What to do -> Only the lines below starting at the one that contains "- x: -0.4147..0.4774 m" and ending at the one that contains "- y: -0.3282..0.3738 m" are to be reproduced, exactly and with both ends kept.

····················

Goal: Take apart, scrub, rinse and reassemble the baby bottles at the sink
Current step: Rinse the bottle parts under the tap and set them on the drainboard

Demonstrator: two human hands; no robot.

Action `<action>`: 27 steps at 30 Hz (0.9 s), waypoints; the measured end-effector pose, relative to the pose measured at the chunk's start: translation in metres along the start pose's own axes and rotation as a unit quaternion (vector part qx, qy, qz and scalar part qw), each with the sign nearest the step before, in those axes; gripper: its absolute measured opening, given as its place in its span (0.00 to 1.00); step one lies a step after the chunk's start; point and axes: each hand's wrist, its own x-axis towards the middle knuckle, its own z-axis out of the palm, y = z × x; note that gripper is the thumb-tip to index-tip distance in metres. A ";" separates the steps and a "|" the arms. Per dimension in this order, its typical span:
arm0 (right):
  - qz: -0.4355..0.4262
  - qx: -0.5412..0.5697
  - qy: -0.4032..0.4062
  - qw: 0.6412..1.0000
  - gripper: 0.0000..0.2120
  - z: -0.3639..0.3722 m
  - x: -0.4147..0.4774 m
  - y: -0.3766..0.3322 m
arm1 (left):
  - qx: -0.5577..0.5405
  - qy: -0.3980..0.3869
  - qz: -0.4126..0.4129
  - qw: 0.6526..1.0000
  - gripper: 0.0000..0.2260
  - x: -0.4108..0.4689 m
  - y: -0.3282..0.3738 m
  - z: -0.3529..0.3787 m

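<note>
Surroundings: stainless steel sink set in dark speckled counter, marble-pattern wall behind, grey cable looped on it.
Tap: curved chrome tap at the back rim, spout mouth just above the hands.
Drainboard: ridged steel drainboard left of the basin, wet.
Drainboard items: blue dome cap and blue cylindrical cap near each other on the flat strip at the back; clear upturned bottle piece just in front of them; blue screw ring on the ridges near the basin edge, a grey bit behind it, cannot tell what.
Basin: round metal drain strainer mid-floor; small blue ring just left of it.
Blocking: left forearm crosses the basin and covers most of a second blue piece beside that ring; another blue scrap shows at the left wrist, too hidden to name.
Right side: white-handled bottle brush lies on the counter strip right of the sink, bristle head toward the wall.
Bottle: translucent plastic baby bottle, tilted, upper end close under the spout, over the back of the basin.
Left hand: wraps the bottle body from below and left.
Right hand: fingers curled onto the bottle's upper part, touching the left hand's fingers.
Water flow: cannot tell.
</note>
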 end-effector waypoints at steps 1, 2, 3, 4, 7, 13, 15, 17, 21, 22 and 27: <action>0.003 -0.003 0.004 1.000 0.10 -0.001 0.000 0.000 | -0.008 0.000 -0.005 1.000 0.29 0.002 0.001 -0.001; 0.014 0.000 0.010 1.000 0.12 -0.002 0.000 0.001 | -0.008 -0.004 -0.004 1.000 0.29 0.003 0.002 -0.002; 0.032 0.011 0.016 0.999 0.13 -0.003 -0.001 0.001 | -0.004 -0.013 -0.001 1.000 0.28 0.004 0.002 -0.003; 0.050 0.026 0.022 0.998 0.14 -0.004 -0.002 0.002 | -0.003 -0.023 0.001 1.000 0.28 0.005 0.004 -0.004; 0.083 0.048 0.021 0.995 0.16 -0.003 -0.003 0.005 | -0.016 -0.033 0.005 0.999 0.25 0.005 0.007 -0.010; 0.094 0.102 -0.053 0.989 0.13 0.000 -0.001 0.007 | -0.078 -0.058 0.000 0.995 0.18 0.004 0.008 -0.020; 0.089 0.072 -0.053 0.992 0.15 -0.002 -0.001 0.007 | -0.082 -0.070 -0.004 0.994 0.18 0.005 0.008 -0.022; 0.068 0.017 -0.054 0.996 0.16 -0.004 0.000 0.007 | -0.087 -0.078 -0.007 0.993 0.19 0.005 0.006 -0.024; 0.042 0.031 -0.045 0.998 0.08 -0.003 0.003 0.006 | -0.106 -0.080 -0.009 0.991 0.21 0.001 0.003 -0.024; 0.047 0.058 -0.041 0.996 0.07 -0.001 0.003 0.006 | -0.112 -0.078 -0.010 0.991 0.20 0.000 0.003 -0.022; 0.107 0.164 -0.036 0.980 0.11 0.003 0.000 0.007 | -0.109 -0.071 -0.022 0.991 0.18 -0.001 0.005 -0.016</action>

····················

Response to the exercise ->
  - x: -0.4147..0.4774 m
  - y: -0.3766..0.3322 m
arm1 (left):
  - qx: -0.5577..0.5405
  - qy: -0.3980..0.3869
  - qz: -0.4126..0.4129
  - qw: 0.6526..1.0000
  - gripper: 0.0000..0.2260
  - x: -0.4108..0.4689 m
  - y: -0.3282..0.3738 m

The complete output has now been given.